TASK: Exactly how many lines in this material contain the string "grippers"? Reply with the number alone.
===== DATASET EXTRACT =====
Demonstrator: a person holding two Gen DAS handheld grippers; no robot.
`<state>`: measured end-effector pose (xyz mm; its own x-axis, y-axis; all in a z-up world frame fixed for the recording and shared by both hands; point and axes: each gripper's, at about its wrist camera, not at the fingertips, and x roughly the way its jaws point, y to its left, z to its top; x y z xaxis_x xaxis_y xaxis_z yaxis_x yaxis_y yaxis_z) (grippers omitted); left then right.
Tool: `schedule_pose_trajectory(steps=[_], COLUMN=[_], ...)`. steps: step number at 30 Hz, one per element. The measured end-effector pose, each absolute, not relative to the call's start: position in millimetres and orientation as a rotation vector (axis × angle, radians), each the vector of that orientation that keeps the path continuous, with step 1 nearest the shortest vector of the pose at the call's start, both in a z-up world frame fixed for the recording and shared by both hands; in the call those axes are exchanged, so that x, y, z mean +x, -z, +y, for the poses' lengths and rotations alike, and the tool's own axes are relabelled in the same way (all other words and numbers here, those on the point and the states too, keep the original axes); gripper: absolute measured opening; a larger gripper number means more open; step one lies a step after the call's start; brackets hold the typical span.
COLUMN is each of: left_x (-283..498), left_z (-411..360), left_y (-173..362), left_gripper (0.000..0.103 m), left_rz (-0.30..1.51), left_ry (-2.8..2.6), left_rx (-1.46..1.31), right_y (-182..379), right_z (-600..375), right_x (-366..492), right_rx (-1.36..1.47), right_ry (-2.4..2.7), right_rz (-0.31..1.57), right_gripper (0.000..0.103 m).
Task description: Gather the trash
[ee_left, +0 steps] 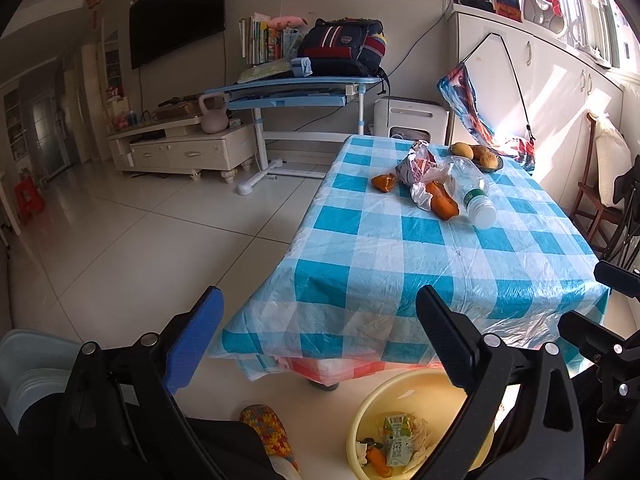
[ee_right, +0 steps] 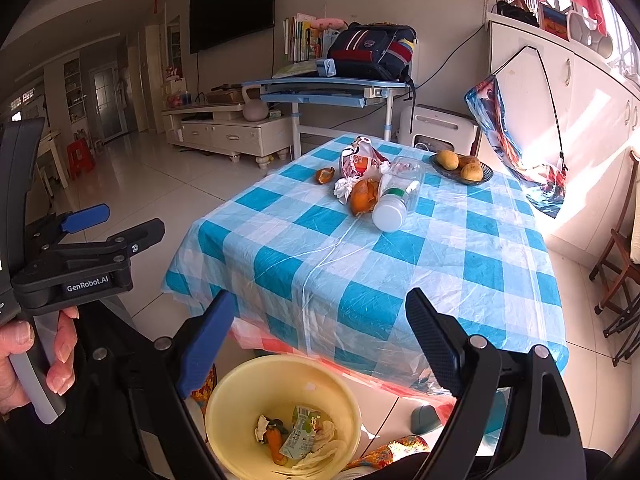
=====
EXERCISE OUTPUT: 2